Sumber pangan yang begizi, lezat, dan berkelanjutan menjadi trend masyarakat saat ini. Masyarakat kini sudah mulai sadar akan pentingnya menjaga lingkungan hidup. Salah satu hal yang menjadi perhatian adalah terkait penggunaan air yang lebih bijak. Tempe sebagai salah satu bahan pangan yang cukup popular di Indonesia, tentunya juga memerlukan air dalam proses produksinya. Meskipun kebutuhan air untuk produksi tempe tidak sebesar produksi sumber pangan hewani, namun air yang digunakan pada pembuatan tempe secara konvensional masih tergolong cukup besar.
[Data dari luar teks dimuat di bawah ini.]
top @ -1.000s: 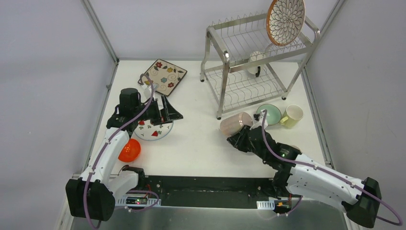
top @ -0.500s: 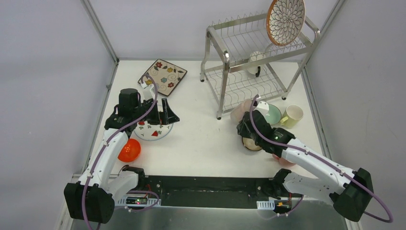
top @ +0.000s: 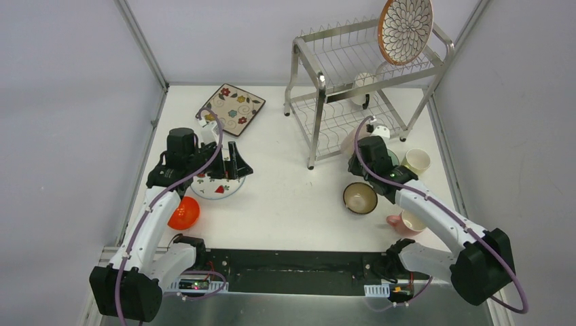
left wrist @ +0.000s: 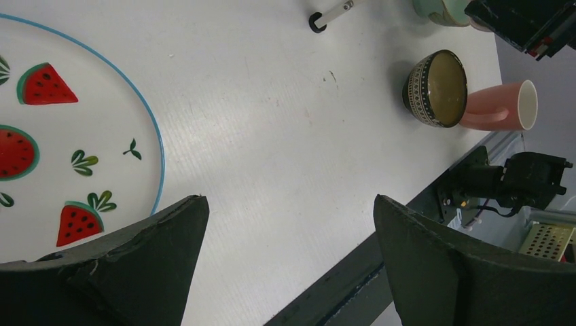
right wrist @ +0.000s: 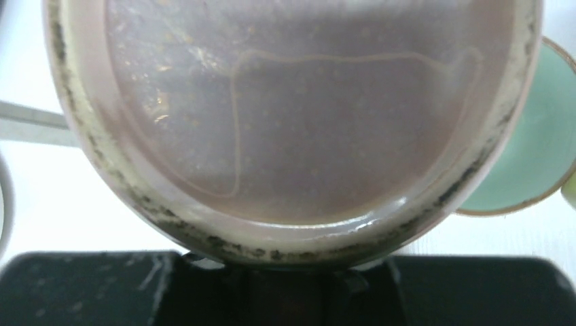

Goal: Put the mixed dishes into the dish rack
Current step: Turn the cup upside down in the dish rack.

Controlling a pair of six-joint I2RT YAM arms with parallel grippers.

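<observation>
Your right claw (top: 358, 149) was clenched on the rim of the pinkish bowl (right wrist: 306, 136), beside the dish rack (top: 320, 81) (left claw (left wrist: 289, 207) gaped over the white plate (left wrist: 102, 102)); it could slip or clip the wire.

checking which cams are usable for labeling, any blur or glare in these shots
Right wrist view: the pink speckled cup fills the frame, soft and out of focus, with glare patches on its glaze. Left wrist view: sharp on the watermelon plate and brown bowl, only the near fingers dark. Top view: even light, faint shadows, small glints on the dish rack.
</observation>
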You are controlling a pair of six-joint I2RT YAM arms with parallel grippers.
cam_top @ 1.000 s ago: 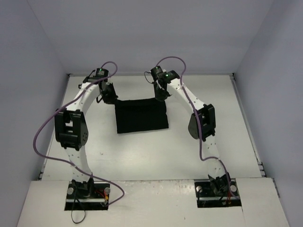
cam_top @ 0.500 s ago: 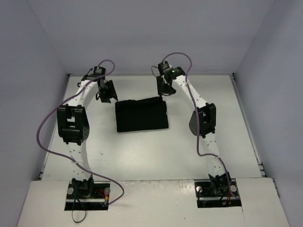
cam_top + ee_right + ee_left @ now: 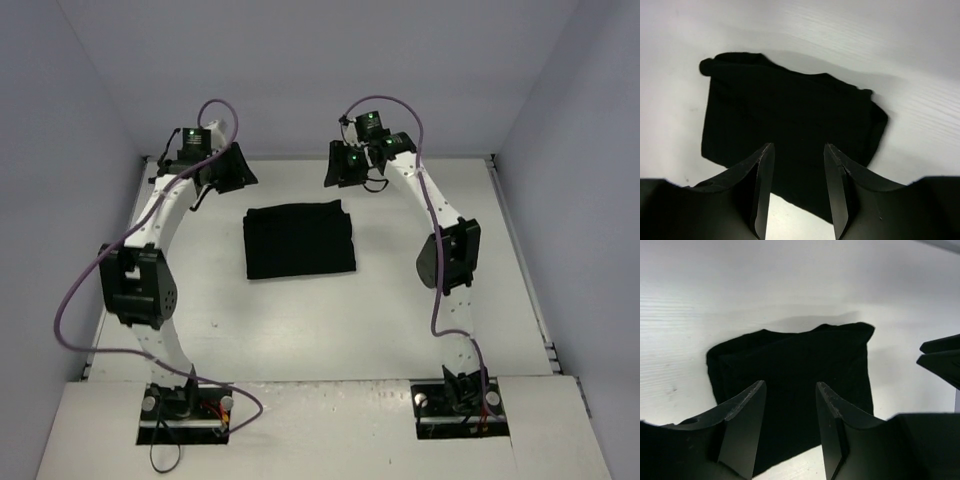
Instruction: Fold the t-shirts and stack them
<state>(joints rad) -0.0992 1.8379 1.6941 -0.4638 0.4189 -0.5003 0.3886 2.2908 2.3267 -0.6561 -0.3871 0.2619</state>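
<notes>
Bright, diffuse light; washed-out table (image 3: 920, 60) glare in wrist views, soft shadow behind the featureless black t-shirt (image 3: 790, 115).

The t-shirt (image 3: 299, 240) is soft black cloth, matt, with no shine at all. The table (image 3: 300, 325) under it is white and smooth, with fine grain lines and a dull sheen beside the t-shirt. The left gripper (image 3: 790, 385) and right gripper (image 3: 799, 146) look like hard black plastic, matt and slightly rough at the edges.
</notes>
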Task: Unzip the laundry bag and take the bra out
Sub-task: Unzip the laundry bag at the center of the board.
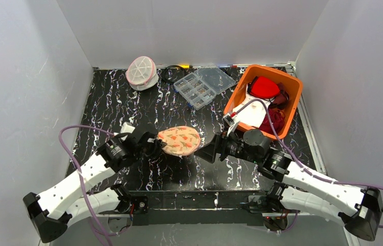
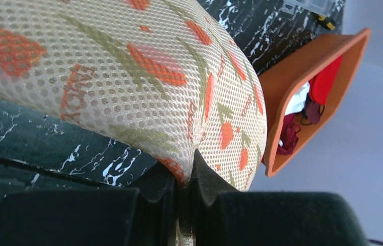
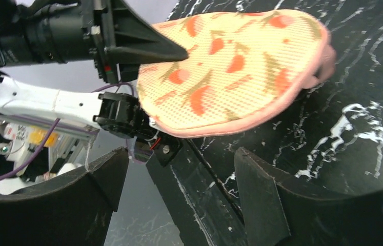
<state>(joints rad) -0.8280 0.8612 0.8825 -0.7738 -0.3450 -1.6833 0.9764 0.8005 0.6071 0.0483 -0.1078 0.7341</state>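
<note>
Laundry bag (image 1: 141, 72) far behind left claw (image 1: 158, 145) pinching pouch (image 1: 180, 140)

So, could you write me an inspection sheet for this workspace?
surface: black marbled table, no spills seen
job's things: laundry bag at the back, apart from both arms
clutter: clear compartment box; orange bin of red and white clothes
grippers: left pincer shut on the edge of a floral mesh pouch; right pincer open beside the pouch, not touching
cables: purple cables loop along each arm
surroundings: plain white walls on three sides
</note>
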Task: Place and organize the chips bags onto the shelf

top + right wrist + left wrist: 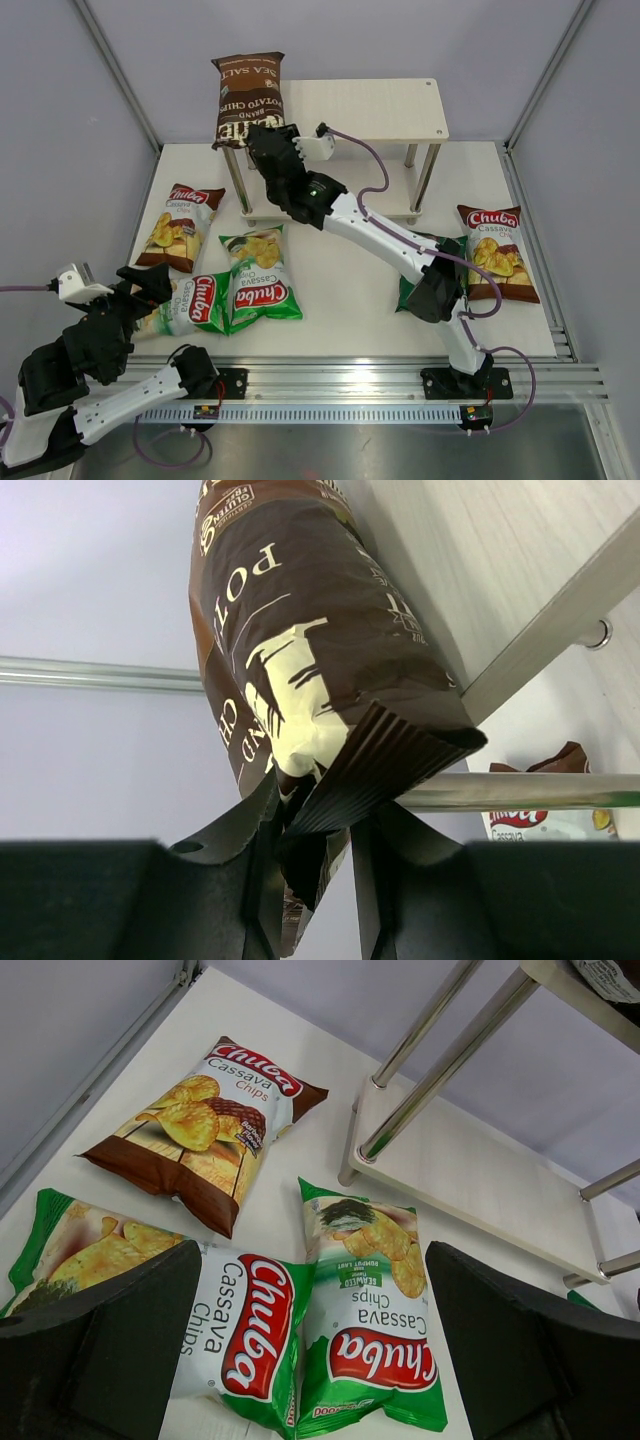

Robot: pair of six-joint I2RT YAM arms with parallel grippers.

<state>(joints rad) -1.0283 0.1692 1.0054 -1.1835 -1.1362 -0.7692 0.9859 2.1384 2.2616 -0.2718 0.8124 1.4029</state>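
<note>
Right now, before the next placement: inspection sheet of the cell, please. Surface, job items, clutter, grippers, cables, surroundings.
Surface: white table, no spills seen.
Job's things: shelf at the back; Kettle bag at its top board's left end. Flat on the table: left white-brown Chuba bag, right white-brown Chuba bag, centre green Chuba bag touching left green Chuba bag; dark green bag mostly hidden under the right arm.
Clutter: nothing seen.
Grippers: left gripper open, above the green bags; right gripper shut on the Kettle bag's bottom seal.
Cables: purple cable loops beside the right arm, close to the shelf legs.
Surroundings: grey walls, metal rail at the near edge.
</note>
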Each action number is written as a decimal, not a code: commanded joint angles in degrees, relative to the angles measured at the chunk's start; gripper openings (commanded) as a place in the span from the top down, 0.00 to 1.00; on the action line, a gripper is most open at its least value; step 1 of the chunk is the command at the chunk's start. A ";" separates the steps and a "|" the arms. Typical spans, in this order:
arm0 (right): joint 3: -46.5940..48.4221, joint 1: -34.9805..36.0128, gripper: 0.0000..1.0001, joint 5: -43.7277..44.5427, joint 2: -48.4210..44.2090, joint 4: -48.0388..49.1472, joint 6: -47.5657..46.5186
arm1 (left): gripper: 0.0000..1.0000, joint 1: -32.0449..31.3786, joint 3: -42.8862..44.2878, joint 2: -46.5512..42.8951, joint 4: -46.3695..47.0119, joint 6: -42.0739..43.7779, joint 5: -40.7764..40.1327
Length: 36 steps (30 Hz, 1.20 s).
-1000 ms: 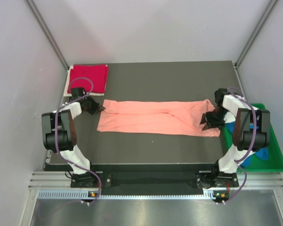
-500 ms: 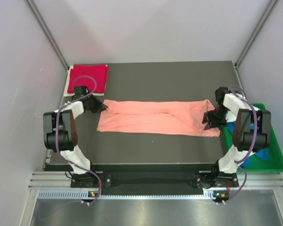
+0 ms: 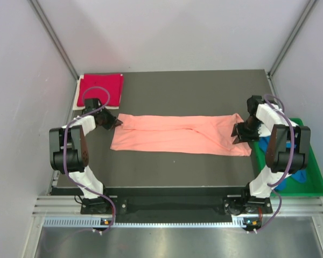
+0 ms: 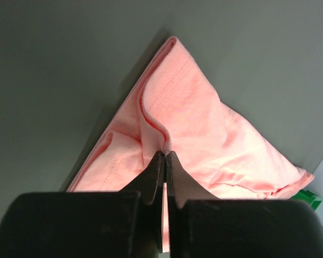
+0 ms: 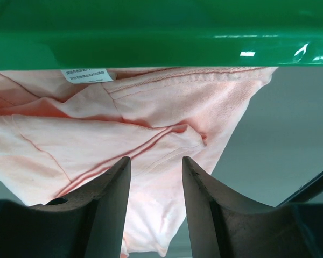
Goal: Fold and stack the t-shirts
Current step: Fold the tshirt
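Observation:
The salmon-pink t-shirt (image 3: 177, 134) lies as a long folded strip across the middle of the table. My left gripper (image 3: 114, 122) is shut on a pinched ridge of cloth at its far-left corner; in the left wrist view the fingertips (image 4: 165, 156) close on the pink t-shirt (image 4: 204, 118). My right gripper (image 3: 238, 133) is open over the shirt's right end; in the right wrist view the jaws (image 5: 156, 164) stand apart above the pink t-shirt (image 5: 124, 123), holding nothing. The crimson-red t-shirt (image 3: 100, 88) lies folded at the back left. The bright blue t-shirt (image 3: 297, 177) lies in the tray.
The green plastic tray (image 3: 312, 185) stands at the right edge of the table, close beside my right arm; its rim (image 5: 151, 37) fills the top of the right wrist view. A white sheet (image 3: 79, 100) shows under the red shirt. Grey walls enclose the table.
My right gripper has shifted slightly toward the back along the shirt's right end, still open. My left gripper stays shut on the left corner, almost unmoved.

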 commanded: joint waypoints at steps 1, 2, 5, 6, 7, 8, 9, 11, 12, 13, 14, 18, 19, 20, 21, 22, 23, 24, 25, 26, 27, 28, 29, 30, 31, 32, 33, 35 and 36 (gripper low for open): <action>0.83 -0.10 0.56 -0.72 -0.27 -1.14 2.32 | 1.00 -0.24 1.96 0.19 0.95 0.17 -0.51; 1.17 0.07 0.57 -0.81 0.52 -0.97 2.50 | 1.00 -0.24 1.88 0.19 0.95 0.09 -0.51; 1.35 0.86 0.57 -0.81 1.66 -0.79 2.76 | 1.00 -0.24 1.87 0.28 1.04 0.09 -0.51; 1.18 1.21 0.57 -0.46 1.84 -0.53 3.02 | 1.00 -0.32 1.87 0.28 1.04 0.09 -0.51; 0.92 1.39 0.57 -0.37 1.93 -0.35 3.11 | 1.00 -0.33 1.87 0.36 1.04 0.09 -0.51; 0.31 1.48 0.57 -0.37 2.02 -0.17 3.29 | 1.00 -0.33 1.87 0.36 1.12 0.17 -0.51; -0.14 1.74 0.57 -0.46 2.11 0.61 3.38 | 1.00 -0.41 1.87 0.36 1.04 0.18 -0.60; -1.28 1.83 0.59 -0.72 2.20 1.23 3.55 | 1.00 -0.41 1.79 0.36 1.04 0.35 -0.60; -1.46 1.83 0.59 -0.55 2.37 1.15 3.64 | 1.00 -0.41 1.87 0.45 1.04 0.35 -0.69; -1.72 1.92 0.59 -0.37 2.37 1.23 3.64 | 1.00 -0.41 1.87 0.37 1.04 0.26 -0.69; -1.98 1.92 0.59 -0.11 2.37 1.23 3.73 | 1.00 -0.41 1.87 0.54 1.04 0.26 -0.69; -3.30 1.92 0.60 0.51 2.11 2.55 4.43 | 1.00 -0.41 1.87 0.80 1.13 0.09 -0.60; -3.57 1.92 0.60 0.42 2.20 2.81 4.43 | 1.00 -0.41 1.87 0.80 1.21 0.09 -0.69; -4.00 1.92 0.60 0.42 2.11 3.08 4.52 | 1.00 -0.41 1.87 0.89 1.30 0.17 -0.69; -4.09 2.01 0.61 0.42 2.28 3.17 4.69 | 1.00 -0.41 1.87 0.89 1.30 0.09 -0.69; -4.27 2.01 0.61 0.51 2.20 3.25 4.78 | 1.00 -0.41 1.87 0.89 1.30 0.09 -0.60; -4.36 2.01 0.61 0.59 2.46 3.34 4.78 | 1.00 -0.41 1.96 0.89 1.21 0.09 -0.60; -4.36 2.01 0.61 0.60 2.55 3.43 4.78 | 1.00 -0.41 1.96 0.80 1.30 0.09 -0.60; -4.62 2.01 0.61 0.60 2.64 3.60 4.87 | 1.00 -0.50 1.96 0.89 1.30 0.00 -0.60; -4.62 2.01 0.61 0.60 2.81 3.78 4.87 | 1.00 -0.50 2.05 0.89 1.30 0.00 -0.60; -4.80 2.09 0.61 0.68 2.90 3.87 4.96 | 1.00 -0.50 2.05 0.89 1.39 -0.09 -0.60; -4.89 2.09 0.62 0.86 3.07 3.96 4.87 | 1.00 -0.41 1.96 0.89 1.39 -0.09 -0.52; -4.80 2.09 0.62 0.95 3.25 4.04 4.87 | 1.00 -0.50 2.05 0.89 1.39 -0.09 -0.60; -4.71 2.09 0.62 1.21 3.34 4.05 4.87 | 1.00 -0.50 2.05 0.89 1.39 -0.17 -0.60; -4.71 2.09 0.62 1.30 3.43 4.13 4.87 | 1.00 -0.50 2.14 0.89 1.48 -0.18 -0.60; -4.71 2.09 0.62 1.30 3.78 4.22 4.96 | 1.00 -0.50 2.05 0.89 1.39 -0.18 -0.69; -4.71 2.09 0.62 1.30 3.78 4.22 4.87 | 1.00 -0.59 2.05 0.89 1.48 -0.18 -0.78; -4.80 2.09 0.71 1.30 4.13 4.48 4.70 | 1.00 -0.59 2.05 0.98 1.48 -0.18 -0.78; -4.89 2.09 0.76 1.21 4.13 4.92 4.61 | 1.00 -0.59 2.05 0.98 1.39 -0.09 -0.78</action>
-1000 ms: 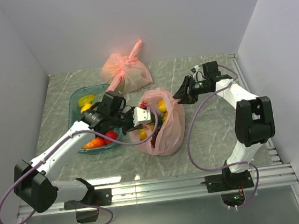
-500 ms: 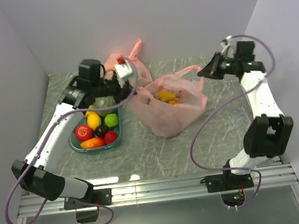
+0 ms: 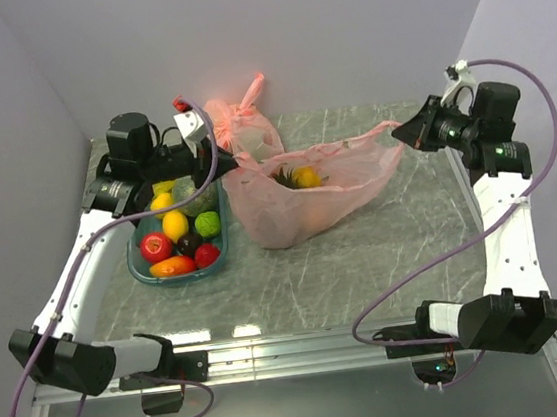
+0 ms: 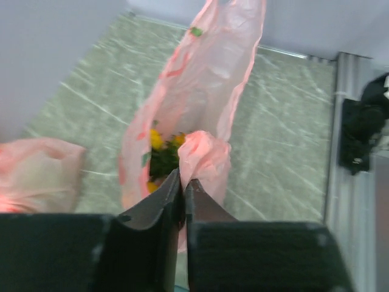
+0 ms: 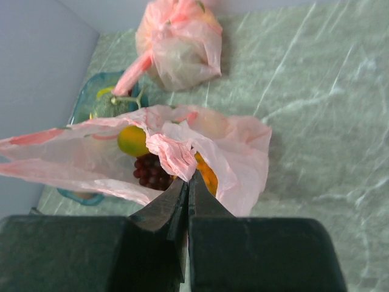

Proses pembuatan tempe secara konvensional terdiri dari beberapa variasi, namun secara umum proses pembuatan tempe melibatkan tahapan pengupasan, pencucian, perendaman, perebusan atau pengukusan, pendinginan, fermentasi, dan pengemasan. Beberapa tahapan seperti pencucian, perendaman, dan perebusan dapat dilakukan beberapa kali. Hal ini tentunya membutuhkan jumlah air yang cukup besar. Untuk memproduksi 1 kg tempe, dibutuhkan air sekitar 20 L, dan menghasilkan limbah air sebesar 19 L.
Salah satu teknologi terkini untuk mengatasi hal ini adalah menggunakan alat pengupas kering. Dengan alat ini, penggunaan air untuk proses pengupasan dapat dihilangkan. Selain itu, proses perendaman juga dapat dioptimalkan dengan mengurangi jumlah air sehingga tidak berlebih. Proses perendaman secara anaerobic dapat mengoptimalkan pertumbuhan mikrobia yang dikehendaki sehingga proses perendaman tetap dapat berjalan dengan baik meski jumlah air yang dikurangi. Selain itu proses perebusan juga dapat dilakukan dengan menggunakan air rendaman untuk mengurangi jumlah air yang digunakan.
Secara keseluruhan, tempe sebenarnya berpotensi untuk digunakan sebagai bahan pangan yang ramah lingkungan. Proses produksi tempe membutuhkan jumlah air yang lebih sedikit dibandingkan dengan bahan pangan hewani. Optimasi proses produksi tempe dapat dilakukan untuk meminimalisir air yang dibutuhkan. Hal ini dapat berdampak pada penurunan kebutuhan air secara global. (Benediktus Yudo Leksono, S.T.P., M.Sc.)